▶ What you will do:
Write only the number of lines in the entries that hold the string "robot".

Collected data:
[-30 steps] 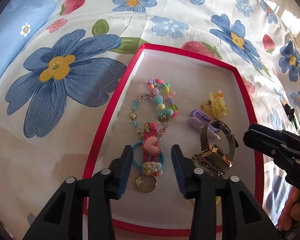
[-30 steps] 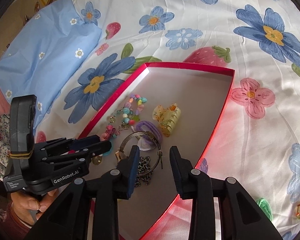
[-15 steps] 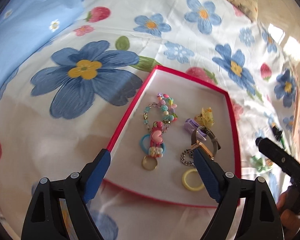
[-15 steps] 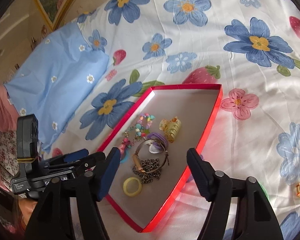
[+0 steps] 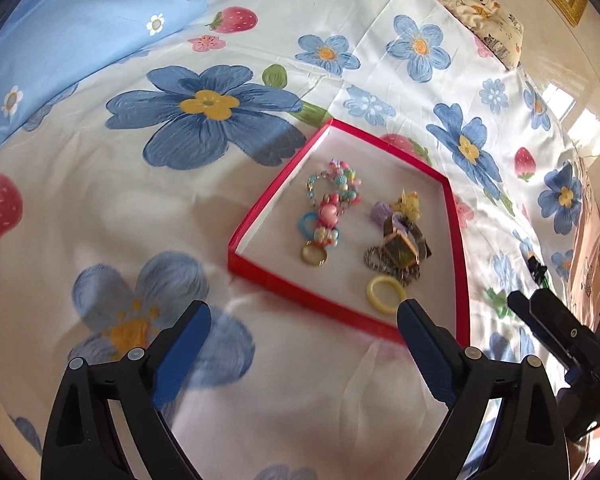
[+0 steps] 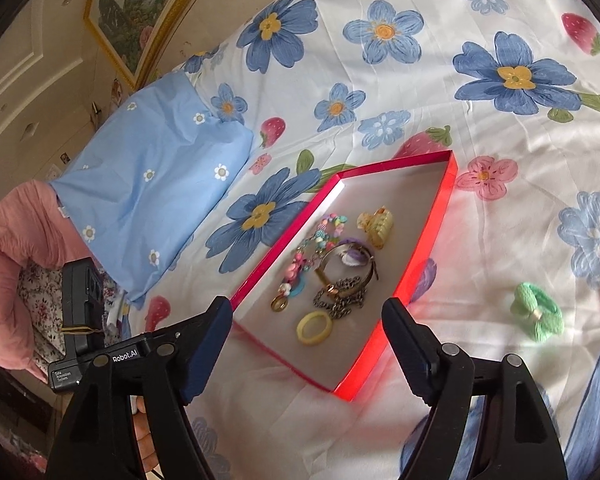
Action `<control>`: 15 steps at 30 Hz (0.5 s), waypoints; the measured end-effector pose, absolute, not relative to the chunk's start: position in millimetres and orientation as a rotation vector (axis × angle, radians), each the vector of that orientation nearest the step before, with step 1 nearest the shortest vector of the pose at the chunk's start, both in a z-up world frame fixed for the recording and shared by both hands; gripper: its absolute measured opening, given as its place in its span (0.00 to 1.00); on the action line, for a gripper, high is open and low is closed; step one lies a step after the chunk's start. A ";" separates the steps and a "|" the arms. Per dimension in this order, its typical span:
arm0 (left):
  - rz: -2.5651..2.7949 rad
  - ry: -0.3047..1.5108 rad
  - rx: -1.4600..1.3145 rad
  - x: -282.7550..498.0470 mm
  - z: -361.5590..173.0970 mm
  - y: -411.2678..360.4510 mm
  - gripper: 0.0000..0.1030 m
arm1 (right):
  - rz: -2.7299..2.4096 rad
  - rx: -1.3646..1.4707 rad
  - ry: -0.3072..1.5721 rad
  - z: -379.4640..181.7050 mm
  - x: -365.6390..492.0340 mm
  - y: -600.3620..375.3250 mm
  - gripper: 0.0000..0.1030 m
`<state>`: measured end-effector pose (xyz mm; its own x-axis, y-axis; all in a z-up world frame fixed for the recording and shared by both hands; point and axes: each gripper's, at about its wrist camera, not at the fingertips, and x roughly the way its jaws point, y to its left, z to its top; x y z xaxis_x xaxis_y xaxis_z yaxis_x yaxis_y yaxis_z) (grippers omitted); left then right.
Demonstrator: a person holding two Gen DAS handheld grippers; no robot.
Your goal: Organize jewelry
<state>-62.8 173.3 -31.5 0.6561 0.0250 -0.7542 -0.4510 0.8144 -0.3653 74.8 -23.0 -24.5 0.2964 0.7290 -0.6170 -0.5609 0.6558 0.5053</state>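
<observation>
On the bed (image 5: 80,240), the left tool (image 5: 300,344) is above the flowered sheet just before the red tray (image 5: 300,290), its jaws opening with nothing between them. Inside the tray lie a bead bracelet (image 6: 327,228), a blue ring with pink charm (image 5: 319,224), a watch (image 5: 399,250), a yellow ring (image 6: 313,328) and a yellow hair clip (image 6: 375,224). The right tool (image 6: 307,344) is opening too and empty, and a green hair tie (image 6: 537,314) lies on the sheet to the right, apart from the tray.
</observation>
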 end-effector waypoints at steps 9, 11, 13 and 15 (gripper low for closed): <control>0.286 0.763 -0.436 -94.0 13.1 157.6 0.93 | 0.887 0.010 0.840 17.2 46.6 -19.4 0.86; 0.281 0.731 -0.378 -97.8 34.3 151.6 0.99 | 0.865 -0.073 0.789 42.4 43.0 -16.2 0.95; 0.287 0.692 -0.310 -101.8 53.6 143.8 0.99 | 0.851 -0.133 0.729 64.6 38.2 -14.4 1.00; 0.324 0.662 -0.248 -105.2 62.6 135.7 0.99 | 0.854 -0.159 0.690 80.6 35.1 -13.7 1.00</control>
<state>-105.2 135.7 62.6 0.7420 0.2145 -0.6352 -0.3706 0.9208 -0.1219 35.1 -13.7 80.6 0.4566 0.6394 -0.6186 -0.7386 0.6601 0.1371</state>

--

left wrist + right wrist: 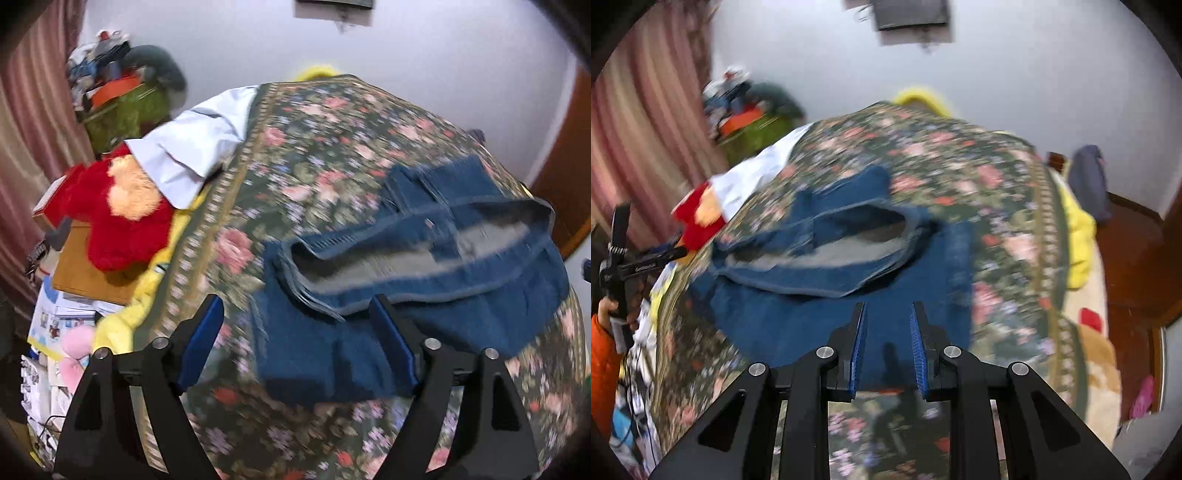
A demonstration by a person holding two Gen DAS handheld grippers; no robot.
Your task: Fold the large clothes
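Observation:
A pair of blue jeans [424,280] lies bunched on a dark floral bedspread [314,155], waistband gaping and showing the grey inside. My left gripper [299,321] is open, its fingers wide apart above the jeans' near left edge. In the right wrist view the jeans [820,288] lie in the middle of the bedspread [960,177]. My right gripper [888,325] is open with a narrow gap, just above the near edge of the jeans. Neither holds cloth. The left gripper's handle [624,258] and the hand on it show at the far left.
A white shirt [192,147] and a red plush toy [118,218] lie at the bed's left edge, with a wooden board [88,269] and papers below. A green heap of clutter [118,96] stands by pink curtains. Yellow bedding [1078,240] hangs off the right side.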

▶ Solution:
2